Estimated Study Time: 26 minutes
Substation Grounding
Grounding at power substations is extremely important. The grounding system provides the ground connection for the grounded neutral for transformers, reactors, and capacitors and also the discharge path for lightning rods, arresters, gaps, and similar devices. It ensures safety to operating personnel by limiting potential differences, which can exist in a substation.

Substation grounding provides a means of discharging and de-energizing equipment in order to proceed with maintenance on the equipment.
It also provides a sufficiently low-resistance path to the ground to minimize the rise in ground potential with respect to remote ground.
Substation safety requirements call for the grounding of all exposed metal parts of switches, structures, transformer tanks, metal walkways, fences, steelwork of buildings, switchboards, instrument transformer secondaries, etc. This means that a person touching or near any of this equipment cannot receive a dangerous shock if a high-tension conductor flashes to or comes in contact with any of the equipment listed.
This means that each individual piece of equipment, each structural column, etc., must have its own connection to the station grounding mat.
A most useful source of information concerning substation grounding is contained in the comprehensive guide IEEE Standard 80, IEEE Guide for Safety in AC Substation Grounding.
Much of the following information is based on recommendations stated in the IEEE Standard 80.
Practical design of a grounding grid
The basic substation ground system used by most utilities takes the form of a grid of horizontally buried conductors. The reason that the grid or mat is so effective is attributed to the following:
Reason #1 –Â In systems where the maximum ground current may be very high, it is seldom possible to obtain a ground resistance so low as to ensure that the total rise of the grounding system potential will not reach values unsafe for human contact.
This being the case, the hazard can be corrected only by control of local potentials. A grid is usually the most practical way to do this.
Reason #2 – In HV and EHV substations, no ordinary single electrode is adequate to provide needed conductivity and current-carrying capacity.
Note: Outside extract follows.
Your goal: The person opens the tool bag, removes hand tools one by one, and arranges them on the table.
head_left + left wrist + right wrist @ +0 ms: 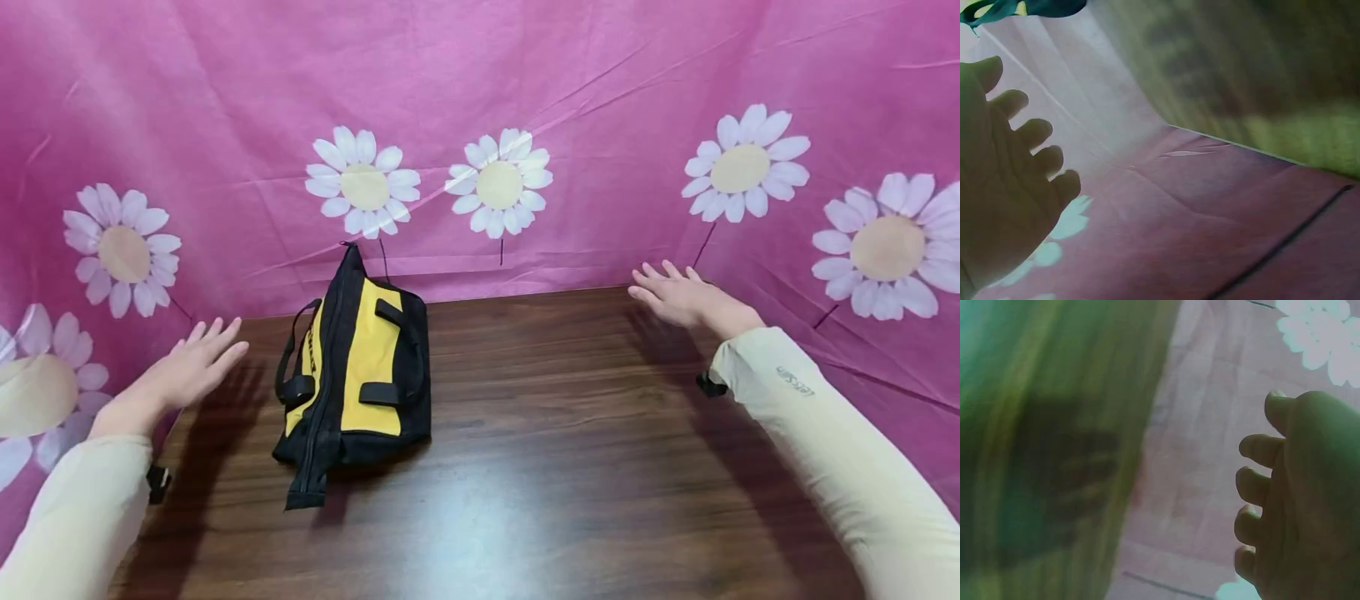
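A black and yellow tool bag (367, 358) with black handles and a long zipper along its top sits left of the middle on the wooden table (540, 433). My left hand (183, 367) hovers to the left of the bag, fingers straight and slightly spread, holding nothing. Far to the right, my right hand (678, 298) is held over the table's back right corner, palm down with straight fingers and nothing in it. In the left wrist view the fingers (1035, 132) reach out over bare cloth; the right wrist view shows the other hand's fingers (1254, 485) likewise.
Pink cloth (592, 75) printed with white daisies hangs behind the table and along both sides. The bag's zipper end (306, 492) sticks out toward the front. Shadows of both arms fall on the tabletop, and a bright glare shows at its front middle.
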Available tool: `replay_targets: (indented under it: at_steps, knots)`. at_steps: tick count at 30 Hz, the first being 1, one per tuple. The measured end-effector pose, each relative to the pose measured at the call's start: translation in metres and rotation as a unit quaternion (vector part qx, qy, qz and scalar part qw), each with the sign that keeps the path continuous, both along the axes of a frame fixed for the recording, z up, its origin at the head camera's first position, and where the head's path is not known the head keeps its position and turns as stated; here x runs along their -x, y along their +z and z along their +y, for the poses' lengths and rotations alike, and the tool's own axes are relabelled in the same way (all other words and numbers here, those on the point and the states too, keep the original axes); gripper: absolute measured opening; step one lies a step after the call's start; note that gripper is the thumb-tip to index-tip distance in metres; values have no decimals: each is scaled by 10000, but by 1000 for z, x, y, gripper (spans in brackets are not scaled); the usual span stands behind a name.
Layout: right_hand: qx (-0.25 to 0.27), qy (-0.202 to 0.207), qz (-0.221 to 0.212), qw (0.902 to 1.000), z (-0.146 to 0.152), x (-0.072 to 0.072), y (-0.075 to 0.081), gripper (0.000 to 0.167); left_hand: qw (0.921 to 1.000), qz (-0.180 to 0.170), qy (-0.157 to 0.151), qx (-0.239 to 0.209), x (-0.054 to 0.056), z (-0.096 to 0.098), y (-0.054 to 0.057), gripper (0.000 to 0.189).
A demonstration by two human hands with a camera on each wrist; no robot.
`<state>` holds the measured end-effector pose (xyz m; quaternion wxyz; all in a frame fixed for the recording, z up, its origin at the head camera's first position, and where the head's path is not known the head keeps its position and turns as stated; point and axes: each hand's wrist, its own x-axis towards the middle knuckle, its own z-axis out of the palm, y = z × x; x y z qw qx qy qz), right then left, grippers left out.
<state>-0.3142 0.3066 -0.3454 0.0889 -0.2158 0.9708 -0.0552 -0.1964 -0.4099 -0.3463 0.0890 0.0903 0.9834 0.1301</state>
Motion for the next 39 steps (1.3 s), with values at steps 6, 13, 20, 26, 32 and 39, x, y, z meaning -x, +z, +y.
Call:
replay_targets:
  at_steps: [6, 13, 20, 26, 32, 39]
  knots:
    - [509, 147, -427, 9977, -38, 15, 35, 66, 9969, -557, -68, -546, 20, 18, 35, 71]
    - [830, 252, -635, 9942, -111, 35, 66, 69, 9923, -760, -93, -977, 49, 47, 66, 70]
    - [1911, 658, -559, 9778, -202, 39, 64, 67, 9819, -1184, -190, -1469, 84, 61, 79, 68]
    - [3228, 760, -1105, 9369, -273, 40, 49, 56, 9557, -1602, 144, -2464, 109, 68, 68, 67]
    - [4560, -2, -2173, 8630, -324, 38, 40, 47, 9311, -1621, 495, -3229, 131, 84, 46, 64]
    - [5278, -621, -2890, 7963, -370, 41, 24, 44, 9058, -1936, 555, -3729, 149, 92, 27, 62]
However, when several are connected to each other and to structures, equipment frames, and circuit neutrals which are to be grounded, the result is necessarily a grid, regardless of original objectives. If this grounding network is buried in soil of reasonably good conductivity, this network provides an excellent grounding system.
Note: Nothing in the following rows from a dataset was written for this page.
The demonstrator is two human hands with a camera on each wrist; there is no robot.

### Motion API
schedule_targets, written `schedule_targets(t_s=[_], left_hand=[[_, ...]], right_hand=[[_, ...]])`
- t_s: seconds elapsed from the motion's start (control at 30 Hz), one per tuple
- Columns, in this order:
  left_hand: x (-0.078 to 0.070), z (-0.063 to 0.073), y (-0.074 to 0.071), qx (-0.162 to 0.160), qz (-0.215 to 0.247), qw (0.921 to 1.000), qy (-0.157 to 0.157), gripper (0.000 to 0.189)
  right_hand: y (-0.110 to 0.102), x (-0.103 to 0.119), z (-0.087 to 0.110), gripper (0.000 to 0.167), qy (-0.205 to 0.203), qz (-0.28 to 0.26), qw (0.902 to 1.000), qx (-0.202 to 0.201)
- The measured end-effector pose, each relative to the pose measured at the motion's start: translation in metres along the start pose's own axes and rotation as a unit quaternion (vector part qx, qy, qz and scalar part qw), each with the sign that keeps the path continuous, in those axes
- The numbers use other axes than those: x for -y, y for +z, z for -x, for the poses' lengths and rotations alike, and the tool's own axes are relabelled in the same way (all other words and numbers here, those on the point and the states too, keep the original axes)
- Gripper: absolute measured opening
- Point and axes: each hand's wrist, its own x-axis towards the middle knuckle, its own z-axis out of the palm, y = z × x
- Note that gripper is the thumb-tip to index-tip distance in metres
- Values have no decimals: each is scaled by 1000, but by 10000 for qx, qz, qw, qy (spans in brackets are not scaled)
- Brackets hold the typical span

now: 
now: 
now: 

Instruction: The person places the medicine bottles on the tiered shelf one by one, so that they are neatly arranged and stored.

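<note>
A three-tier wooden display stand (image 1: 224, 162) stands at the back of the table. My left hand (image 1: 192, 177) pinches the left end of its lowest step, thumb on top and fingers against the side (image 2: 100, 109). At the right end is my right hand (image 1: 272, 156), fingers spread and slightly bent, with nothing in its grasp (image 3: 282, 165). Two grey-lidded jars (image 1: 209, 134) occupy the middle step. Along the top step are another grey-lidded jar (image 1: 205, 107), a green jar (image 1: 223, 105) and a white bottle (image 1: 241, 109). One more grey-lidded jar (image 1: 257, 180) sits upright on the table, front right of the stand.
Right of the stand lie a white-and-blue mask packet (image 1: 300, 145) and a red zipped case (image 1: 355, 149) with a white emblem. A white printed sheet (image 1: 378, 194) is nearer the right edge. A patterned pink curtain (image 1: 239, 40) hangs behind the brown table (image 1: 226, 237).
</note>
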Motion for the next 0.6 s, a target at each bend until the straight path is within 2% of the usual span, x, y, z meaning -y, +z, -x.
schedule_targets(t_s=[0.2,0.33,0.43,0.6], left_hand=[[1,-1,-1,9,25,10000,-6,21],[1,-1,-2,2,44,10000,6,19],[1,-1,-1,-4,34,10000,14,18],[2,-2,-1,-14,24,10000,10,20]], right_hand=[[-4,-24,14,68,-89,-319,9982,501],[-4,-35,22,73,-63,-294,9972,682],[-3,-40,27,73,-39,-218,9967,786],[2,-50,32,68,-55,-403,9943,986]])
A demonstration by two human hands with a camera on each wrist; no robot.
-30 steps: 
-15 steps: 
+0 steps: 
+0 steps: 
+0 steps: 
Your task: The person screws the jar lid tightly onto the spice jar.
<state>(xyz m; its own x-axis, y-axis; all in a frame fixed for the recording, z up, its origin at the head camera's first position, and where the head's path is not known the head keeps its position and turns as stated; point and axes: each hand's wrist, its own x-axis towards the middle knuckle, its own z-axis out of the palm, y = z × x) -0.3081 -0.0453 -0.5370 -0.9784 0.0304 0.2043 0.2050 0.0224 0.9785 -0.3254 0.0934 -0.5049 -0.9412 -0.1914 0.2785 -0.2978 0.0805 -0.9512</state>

Within the grid, cables should be laid in parallel lines and at reasonably uniform spacing.


They should be located, where practical, along rows of structures or equipment to facilitate the making of ground connections. The preliminary design should be adjusted so that the total length of buried conductor, including cross connections and rods, is at least equal to that required to keep local potential differences within acceptable limits.
A typical grid system for a substation might comprise 4/0 bare stranded copper cable buried 12 to 18 in below grade and spaced in a grid pattern of about 10 by 20 ft. Other conductor sizes, burial depths, and grid conductor spacings, however, are frequently used.
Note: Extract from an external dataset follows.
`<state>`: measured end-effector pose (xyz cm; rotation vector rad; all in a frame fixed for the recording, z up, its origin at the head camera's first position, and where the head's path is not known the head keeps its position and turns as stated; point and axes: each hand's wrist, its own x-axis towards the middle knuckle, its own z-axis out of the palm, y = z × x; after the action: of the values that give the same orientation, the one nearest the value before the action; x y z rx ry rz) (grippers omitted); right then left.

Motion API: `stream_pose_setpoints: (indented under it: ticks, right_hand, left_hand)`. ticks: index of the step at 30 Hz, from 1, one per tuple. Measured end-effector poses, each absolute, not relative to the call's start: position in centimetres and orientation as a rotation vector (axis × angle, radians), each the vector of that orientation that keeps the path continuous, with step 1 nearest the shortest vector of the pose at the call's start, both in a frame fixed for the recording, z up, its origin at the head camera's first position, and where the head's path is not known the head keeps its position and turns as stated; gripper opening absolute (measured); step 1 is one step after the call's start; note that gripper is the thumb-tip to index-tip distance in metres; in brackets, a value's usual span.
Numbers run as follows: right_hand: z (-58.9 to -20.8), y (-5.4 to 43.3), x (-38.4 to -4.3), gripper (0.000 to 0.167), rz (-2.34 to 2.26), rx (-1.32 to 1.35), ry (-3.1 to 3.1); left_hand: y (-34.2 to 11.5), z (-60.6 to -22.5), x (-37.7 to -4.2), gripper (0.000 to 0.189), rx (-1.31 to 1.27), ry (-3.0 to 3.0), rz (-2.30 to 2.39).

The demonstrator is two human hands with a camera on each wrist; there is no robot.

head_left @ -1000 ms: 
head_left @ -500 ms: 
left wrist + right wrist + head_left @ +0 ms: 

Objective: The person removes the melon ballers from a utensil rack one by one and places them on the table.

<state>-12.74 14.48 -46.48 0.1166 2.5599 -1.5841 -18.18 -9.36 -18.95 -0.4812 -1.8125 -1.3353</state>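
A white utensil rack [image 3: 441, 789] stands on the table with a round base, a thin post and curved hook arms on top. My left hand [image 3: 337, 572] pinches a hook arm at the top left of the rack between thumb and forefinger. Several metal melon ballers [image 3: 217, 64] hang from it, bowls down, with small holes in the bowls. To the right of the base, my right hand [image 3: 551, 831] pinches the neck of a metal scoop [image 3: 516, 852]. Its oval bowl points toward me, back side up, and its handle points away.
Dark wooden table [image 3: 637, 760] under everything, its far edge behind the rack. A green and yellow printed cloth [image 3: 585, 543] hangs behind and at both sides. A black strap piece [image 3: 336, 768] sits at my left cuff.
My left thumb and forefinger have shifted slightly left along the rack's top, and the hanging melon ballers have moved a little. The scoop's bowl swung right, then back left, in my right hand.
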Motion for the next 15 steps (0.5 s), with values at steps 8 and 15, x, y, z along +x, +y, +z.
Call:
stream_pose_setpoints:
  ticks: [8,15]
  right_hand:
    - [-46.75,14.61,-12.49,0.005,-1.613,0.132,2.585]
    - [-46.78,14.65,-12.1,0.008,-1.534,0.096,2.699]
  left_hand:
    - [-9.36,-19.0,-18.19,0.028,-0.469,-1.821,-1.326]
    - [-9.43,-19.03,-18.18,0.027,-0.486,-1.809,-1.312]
At each junction of 4/0 cable, the cables would be securely bonded together, and there might also be connected a driven copper-covered steel rod approximately 5/8 in. in diameter and approximately 8 ft long.
In very high-resistance soils it might be desirable to drive the rods deeper.
A typical grid system usually extends over the entire substation yard and sometimes a few feet beyond the fence, which surrounds the building and equipment. Figure 1 shows a grounding plan for a typical EHV substation operating at 345 kV.


In order to ensure that all ground potentials around the station are equalized, the various ground cables or buses in the yard and in the substation building should be bonded together by heavy multiple connections and tied into the main station ground.
This is necessary in order that appreciable voltage differences to ground may not exist between the ends of cables which may run from the switchyard to the substation building.
Copper cables or straps are usually employed for equipment-frame ground connections.
However, transformer tanks are sometimes used as part of the ground path for lightning arresters mounted thereon. Similarly, steel structures may be used as part of the path to ground if it can be established that the conductivity, including that of any joints, is and can be maintained as equivalent to the copper conductor that would otherwise be required.